Why are not all files compressed and how to improve the solution

I have a folder with about 20K files. The files are named according to the pattern xy_{\d1,5}_{\d4}\.abc, e.g xy_12345_1234.abc. I wanted to compress the first 10K of them using this command:

ls | sort -n -k1.4,1.9 | head -n10000 | xargs tar -czf xy_0_10000.tar.gz

however the resulting file had only about 2K files inside.

ls | sort -n -k1.4,1.9 | head -n10000 | wc -l however returns 10000, as expected.

It seems to me that I am misunderstanding something basic here...

I am using zsh 5.0.2 on Linux Mint 17.1, GNU tar 1.27.1

EDIT:

forking as suggested by @Archemar sounds very plausible, with the latest fork overwriting the resulting file - the file contains the 'tail' of the files - 7773 to 9999.

result of xargs --show-limit: Your environment variables take up 3973 bytes POSIX upper limit on argument length (this system): 2091131 POSIX smallest allowable upper limit on argument length (all systems): 4096 Maximum length of command we could actually use: 2087158 Size of command buffer we are actually using: 131072

replacing -c with -r or -u did not work in my case. The error message was tar: Cannot update compressed archives

using both -r and -u is invalid and fails with tar: You may not specify more than one '-Acdtrux', '--delete' or '--test-label' option

replacing -c with -a seems to be invalid as well and fails with the same tar: You must specify one of the '-Acdtrux', '--delete' or '--test-label' options though I dont recognize the issue azf and Acdtrux seem disjunct to me.

EDIT 2:

-T looks like a good way, I have also found an example here.

However when I try

ls | sort -n -k1.4,1.9 | head -n10000 | tar -czf xy_0_10000.tar.gz -T - i get tar: option requires an argument -- 'T'

well, perhaps the filenames dont reach tar? But it looks like they, do because when I execute

ls | sort -n -k1.4,1.9 | head -n10000 | tar --null -czf xy_0_10000.tar.gz -T - i get tar: xy_0_.ab\nxy_1_...<the rest of filenames separated by literal \n>...998.ab Cannot stat: File name too long

So why is tar not seeing the filenames?


you've hit xargs limit ?

xargs --show-limit

try :

  • create a dummy .tgz file tar czf xy_0_10000.tar.gz /hello/world
  • replace -czf by -Azf

when xarg hit its limit, it will fork command, so command you ultimatly ran was

  tar czf xy_0_10000.tar.gz file1 file2 .... file666
  tar czf xy_0_10000.tar.gz file667 file668 ... file1203
  tar czf xy_0_10000.tar.gz file1024 ... file2000

as each tar overide previous one, you sould be getting only last tar c run.

Edit:

1) according to man tar on unbuntu, -a and -r seems equivalent append is done by (either) -A, --catenate, --concatenate

2) zip (not gzip) can be used to add file, maybe a gzip option will do the trick. (use | xargs zip -qr xy_0_0000.zip , this will result in a zip file, not a .tar.gz however)

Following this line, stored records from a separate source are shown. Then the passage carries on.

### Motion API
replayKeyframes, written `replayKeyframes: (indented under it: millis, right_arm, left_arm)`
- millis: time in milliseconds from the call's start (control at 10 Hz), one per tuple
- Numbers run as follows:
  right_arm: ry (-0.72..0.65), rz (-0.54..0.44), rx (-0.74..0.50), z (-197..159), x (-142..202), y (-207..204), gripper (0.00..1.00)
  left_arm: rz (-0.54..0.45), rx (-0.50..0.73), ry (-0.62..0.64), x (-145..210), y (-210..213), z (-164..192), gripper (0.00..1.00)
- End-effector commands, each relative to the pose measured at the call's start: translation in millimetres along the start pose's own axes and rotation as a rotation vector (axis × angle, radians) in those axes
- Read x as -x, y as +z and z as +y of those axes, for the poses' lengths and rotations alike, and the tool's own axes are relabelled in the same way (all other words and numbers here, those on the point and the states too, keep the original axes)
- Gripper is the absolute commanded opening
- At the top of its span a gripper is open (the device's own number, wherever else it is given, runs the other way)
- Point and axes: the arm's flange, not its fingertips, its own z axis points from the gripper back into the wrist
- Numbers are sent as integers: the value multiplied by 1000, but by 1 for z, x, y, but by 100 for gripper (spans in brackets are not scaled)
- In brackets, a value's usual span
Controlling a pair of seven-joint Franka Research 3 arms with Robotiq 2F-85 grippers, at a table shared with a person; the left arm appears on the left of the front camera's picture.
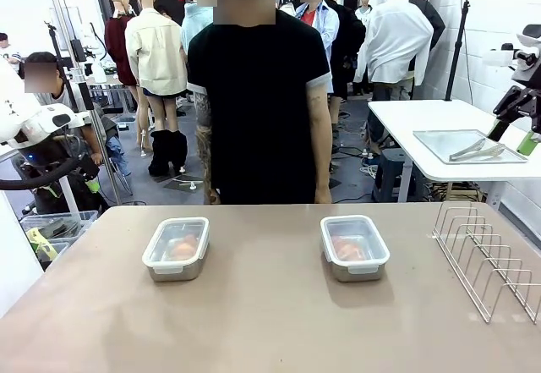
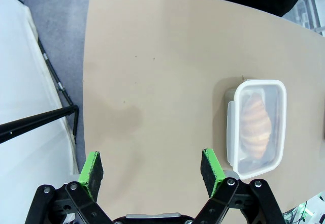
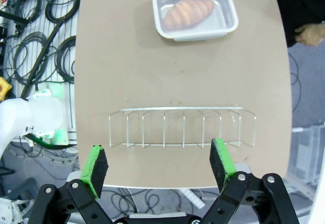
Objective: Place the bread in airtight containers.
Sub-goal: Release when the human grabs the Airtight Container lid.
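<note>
On the tan table [image 1: 270, 322], two lidded steel containers [image 1: 176, 249] [image 1: 354, 247] were set well apart, a croissant [image 1: 183, 246] [image 1: 347, 249] sealed lengthwise in each. A wire rack [image 1: 488, 257] was seen right. The left gripper [image 2: 152, 167] and right gripper [image 3: 160, 163] were spread wide, gripping nothing.

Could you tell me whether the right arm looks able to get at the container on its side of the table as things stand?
Probably yes. The right gripper is open and empty above the table edge; the wire rack lies between it and the lidded container, but an approach from above looks free.
</note>
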Motion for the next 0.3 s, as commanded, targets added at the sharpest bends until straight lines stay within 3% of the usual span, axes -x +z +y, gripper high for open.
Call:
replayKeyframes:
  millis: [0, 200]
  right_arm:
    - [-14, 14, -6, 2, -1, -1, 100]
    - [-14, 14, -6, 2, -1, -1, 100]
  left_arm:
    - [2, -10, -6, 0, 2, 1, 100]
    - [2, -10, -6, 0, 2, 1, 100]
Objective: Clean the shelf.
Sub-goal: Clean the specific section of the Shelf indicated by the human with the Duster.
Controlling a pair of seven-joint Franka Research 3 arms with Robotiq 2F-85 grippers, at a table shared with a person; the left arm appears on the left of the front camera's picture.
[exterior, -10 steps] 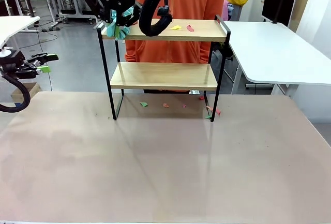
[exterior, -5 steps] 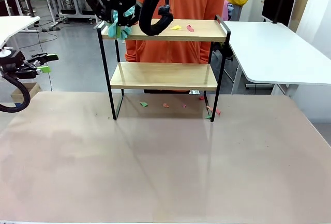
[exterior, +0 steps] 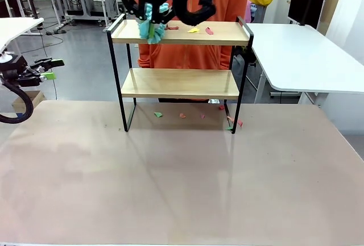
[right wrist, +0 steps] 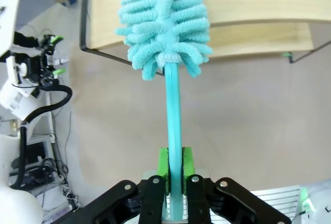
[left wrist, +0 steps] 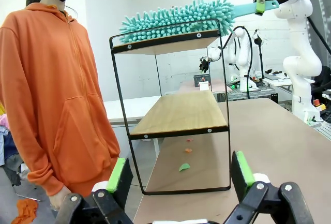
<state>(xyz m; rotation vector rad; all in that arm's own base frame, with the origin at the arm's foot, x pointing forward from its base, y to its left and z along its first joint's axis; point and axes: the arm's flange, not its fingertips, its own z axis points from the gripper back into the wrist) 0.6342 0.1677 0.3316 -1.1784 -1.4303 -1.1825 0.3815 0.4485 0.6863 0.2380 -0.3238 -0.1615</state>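
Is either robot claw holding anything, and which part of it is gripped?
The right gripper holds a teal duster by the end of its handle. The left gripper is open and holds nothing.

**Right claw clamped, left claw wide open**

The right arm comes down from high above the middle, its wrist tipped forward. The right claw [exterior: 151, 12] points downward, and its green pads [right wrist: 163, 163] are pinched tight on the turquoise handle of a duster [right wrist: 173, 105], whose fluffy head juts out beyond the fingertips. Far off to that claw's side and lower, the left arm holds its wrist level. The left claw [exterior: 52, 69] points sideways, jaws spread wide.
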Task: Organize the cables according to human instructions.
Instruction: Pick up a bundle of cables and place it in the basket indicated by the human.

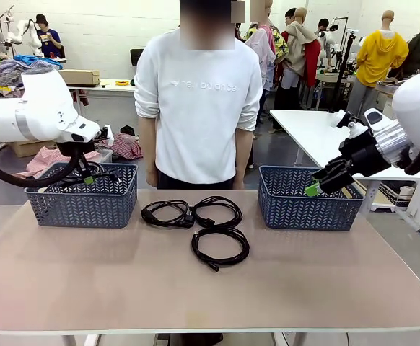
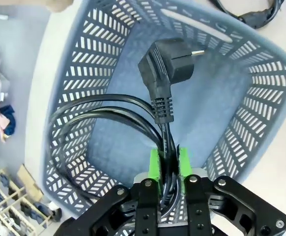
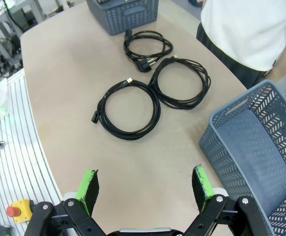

3) to use @rsanchez's solution
It is important to add option to tar in a proper way, try

ls | sort -n -k1.4,1.9 | head -n10000 |tar -czf xy_0_10000.tar.gz -T -

where - -T - mean use option -T and use - as argument to -T (you could have generate a list of file in /tmp/foo.lst , then use -T /tmp/foo.lst )


There's no need for xargs. If you directly give tar the -T - option it will read the filenames from standard input.

For instance:

... | tar -T - -czf xy_0_10000.tar.gz

I want to complement the two other answers with a zsh solution, which neither parses ls, nor needs xargs. However, I am not sure right now, if it suffers also from the limitation of the command line length.

  1. Define a function which generates your desired sorting key by modifying $REPLY.

    sortkey() { REPLY=${REPLY[4,9]} }
    

    This is equivalent to your sort -n -k1.4,1.9

  2. Generate an array $files with the filenames sorted with the above function:

    files=(*(o+sortkey))
    

    This is equivalent to ls | sort -n -k1.4,1.9

  3. Return the first 10 000 files with

    ${files[0,9999]}
    

    This is equivalent to ls | sort -n -k1.4,1.9 | head -n10000

So, all in all this should do the trick:

sortkey() { REPLY=${REPLY[4,9]} }
files=(*(o+sortkey))
tar -czf xy_0_10000.tar.gz ${files[0,9999]}